▸ EXERCISE OBJECTIVE
Your task is to copy every line of the records below that contains "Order".

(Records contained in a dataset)
........

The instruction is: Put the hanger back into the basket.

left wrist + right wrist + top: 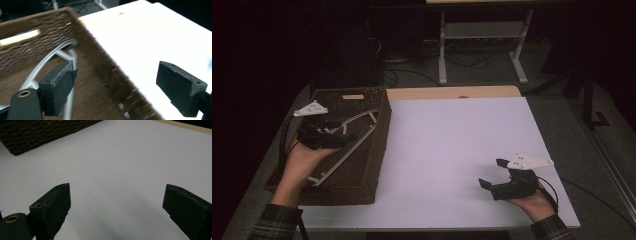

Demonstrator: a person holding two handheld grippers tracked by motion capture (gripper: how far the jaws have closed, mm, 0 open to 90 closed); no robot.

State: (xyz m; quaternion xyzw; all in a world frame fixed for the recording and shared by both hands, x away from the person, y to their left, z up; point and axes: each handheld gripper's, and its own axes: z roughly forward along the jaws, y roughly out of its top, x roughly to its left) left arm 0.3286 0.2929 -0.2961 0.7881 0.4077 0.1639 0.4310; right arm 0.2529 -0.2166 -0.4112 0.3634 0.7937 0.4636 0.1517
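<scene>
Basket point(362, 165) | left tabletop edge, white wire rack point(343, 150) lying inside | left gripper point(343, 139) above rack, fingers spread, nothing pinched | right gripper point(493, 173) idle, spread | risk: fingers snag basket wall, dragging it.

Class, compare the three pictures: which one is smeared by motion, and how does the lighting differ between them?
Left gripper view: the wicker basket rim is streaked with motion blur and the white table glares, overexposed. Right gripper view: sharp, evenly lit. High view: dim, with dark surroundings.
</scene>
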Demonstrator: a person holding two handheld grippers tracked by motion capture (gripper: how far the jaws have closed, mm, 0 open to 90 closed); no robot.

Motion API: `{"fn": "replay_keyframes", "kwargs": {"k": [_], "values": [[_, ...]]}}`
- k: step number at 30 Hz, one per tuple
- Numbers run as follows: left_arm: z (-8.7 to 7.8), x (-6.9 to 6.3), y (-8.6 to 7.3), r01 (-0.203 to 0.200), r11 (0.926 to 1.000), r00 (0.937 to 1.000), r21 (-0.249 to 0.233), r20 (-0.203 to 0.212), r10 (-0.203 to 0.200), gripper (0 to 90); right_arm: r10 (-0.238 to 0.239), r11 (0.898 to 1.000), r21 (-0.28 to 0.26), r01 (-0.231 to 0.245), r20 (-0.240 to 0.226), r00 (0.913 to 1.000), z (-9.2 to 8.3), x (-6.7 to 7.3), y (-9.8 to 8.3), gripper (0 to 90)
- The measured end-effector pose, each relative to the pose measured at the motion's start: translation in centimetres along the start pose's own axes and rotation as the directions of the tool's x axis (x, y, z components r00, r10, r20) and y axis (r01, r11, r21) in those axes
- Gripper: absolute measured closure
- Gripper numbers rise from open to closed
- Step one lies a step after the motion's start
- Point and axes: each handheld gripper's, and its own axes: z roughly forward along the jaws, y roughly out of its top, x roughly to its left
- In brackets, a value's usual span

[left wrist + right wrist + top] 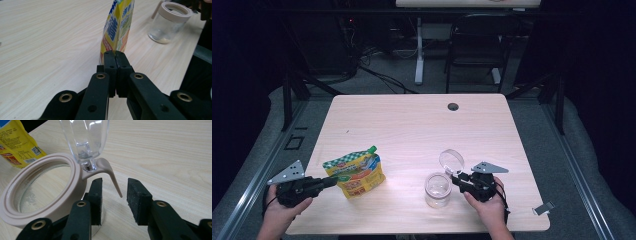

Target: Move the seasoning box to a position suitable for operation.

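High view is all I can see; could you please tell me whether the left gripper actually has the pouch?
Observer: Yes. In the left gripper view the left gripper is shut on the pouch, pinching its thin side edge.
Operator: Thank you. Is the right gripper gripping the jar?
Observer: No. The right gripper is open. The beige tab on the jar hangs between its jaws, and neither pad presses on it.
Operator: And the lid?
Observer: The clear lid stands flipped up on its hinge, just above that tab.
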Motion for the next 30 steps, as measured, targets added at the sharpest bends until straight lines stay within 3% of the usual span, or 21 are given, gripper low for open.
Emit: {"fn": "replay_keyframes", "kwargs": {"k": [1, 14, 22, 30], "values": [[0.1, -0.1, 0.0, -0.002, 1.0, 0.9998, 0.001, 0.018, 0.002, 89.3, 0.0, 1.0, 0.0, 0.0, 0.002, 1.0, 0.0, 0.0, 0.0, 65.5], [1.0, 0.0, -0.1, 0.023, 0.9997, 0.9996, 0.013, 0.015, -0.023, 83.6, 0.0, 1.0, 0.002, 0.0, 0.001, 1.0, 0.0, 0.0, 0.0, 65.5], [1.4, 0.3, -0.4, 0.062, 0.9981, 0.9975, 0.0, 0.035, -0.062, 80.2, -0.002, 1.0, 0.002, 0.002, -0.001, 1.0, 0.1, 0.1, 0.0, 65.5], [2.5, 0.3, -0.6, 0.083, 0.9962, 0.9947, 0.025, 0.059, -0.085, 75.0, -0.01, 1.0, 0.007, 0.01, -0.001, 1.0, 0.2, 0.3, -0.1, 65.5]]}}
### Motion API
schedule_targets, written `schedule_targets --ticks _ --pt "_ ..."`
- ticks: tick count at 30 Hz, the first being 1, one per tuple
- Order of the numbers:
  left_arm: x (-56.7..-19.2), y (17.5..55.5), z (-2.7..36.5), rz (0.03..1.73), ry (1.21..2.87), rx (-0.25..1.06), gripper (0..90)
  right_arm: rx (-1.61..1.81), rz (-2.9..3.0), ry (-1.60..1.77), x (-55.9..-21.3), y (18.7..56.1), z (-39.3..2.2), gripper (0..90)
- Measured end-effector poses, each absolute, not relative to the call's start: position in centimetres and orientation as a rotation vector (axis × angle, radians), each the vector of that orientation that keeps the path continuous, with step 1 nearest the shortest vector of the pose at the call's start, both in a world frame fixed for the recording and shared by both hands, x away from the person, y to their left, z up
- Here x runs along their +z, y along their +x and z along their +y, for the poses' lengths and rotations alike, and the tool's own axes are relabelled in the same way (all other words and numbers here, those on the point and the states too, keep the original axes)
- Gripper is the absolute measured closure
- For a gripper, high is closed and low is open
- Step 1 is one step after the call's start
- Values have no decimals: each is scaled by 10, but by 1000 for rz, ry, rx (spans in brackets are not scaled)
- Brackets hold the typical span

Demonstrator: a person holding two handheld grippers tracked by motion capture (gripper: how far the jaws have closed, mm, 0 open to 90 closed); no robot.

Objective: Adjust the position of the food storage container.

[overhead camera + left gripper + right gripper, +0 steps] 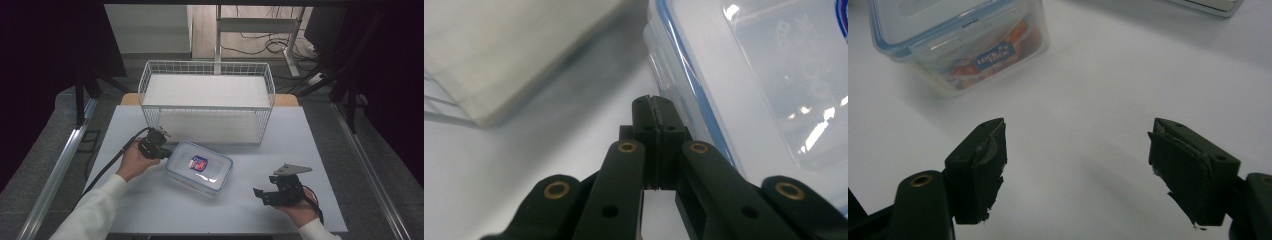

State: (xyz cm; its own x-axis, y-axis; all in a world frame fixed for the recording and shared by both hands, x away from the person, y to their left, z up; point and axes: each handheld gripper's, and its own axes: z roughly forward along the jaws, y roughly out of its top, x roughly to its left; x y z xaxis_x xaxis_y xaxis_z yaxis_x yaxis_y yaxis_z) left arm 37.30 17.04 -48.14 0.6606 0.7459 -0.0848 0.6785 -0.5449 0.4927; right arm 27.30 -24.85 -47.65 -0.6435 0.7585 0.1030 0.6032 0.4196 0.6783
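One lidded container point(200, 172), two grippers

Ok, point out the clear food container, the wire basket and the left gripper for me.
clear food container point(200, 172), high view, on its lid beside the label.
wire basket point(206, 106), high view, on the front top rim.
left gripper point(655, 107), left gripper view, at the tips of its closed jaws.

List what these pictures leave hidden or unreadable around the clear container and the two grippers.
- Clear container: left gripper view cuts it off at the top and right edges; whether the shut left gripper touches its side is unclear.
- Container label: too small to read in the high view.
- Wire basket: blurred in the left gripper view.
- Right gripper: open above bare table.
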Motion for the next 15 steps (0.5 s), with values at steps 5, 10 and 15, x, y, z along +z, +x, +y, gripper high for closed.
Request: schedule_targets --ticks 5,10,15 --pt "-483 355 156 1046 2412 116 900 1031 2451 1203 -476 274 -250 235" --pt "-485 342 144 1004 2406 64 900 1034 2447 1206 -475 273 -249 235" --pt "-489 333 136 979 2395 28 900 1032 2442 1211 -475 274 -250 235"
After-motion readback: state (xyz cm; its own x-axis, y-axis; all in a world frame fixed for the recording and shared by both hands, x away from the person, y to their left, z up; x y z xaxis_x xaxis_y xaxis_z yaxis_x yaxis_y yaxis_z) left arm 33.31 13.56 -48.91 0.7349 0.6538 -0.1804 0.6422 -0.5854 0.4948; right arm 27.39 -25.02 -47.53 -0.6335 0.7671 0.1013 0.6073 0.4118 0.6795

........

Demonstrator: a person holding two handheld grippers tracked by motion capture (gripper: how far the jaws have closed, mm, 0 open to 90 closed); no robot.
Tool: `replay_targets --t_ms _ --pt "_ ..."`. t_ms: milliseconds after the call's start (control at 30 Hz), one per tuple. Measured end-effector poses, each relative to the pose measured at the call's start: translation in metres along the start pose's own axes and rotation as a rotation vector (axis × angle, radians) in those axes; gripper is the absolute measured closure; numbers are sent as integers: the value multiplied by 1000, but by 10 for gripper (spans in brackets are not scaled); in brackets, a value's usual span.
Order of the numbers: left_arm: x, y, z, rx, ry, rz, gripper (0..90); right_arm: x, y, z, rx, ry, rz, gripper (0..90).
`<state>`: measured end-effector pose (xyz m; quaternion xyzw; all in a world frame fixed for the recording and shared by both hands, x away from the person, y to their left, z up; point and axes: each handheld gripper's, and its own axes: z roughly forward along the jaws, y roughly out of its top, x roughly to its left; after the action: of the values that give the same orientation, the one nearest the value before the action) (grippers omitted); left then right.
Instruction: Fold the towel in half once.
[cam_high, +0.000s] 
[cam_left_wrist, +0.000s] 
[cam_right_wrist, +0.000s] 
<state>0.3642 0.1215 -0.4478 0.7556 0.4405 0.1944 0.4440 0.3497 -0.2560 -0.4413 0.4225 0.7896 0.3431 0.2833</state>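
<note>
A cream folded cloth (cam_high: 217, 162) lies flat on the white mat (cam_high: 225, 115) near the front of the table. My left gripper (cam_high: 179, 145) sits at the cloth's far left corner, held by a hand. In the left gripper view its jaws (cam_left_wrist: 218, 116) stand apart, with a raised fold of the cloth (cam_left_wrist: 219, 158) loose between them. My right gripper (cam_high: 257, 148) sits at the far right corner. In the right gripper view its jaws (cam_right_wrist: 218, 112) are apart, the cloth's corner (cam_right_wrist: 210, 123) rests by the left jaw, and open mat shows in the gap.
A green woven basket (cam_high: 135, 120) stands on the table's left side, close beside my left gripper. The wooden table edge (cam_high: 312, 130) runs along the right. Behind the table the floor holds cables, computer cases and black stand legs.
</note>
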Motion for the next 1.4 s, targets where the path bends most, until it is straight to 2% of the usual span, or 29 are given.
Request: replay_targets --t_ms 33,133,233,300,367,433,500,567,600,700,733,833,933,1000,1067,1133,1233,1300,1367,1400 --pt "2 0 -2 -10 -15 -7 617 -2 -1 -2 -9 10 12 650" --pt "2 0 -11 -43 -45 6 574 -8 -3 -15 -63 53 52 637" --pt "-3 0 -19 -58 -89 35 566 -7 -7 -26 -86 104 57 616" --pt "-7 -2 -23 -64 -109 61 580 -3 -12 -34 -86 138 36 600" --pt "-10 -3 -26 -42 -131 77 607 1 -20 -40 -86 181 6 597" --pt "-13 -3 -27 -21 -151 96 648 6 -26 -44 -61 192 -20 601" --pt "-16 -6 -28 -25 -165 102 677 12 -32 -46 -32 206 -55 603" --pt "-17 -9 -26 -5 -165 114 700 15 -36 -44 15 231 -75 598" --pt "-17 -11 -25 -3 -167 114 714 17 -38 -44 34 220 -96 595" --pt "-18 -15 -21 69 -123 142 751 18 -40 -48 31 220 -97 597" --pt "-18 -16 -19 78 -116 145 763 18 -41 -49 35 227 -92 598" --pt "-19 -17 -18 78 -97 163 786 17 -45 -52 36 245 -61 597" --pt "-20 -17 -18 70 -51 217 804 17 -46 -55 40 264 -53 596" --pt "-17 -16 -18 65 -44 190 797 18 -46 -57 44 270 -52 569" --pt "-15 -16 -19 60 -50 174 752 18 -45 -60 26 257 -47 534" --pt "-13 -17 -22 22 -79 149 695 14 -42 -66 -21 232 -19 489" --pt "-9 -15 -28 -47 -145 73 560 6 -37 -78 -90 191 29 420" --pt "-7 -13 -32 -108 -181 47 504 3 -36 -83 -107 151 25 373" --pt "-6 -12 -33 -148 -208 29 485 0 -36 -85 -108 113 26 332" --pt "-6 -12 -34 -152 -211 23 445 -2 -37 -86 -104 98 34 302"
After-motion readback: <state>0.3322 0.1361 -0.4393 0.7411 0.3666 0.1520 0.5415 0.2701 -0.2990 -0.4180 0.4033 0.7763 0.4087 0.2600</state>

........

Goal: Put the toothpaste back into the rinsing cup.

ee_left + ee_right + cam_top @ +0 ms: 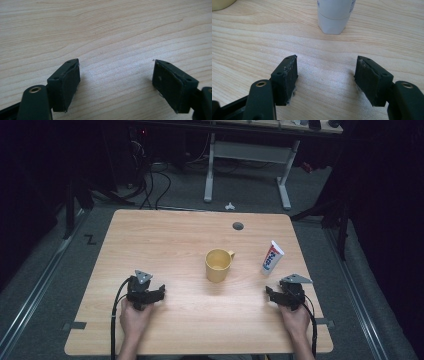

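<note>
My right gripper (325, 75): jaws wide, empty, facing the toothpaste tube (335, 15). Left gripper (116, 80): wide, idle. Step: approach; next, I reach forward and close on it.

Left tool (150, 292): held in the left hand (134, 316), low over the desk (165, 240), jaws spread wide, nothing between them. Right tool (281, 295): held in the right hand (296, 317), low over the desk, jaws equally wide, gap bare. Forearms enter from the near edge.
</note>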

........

▸ TASK RESPONSE
- Order of the numbers:
Order of the numbers: left_arm: x, y, z, rx, ry, rz, gripper (0..90); right_arm: x, y, z, rx, ry, rz, gripper (0..90).

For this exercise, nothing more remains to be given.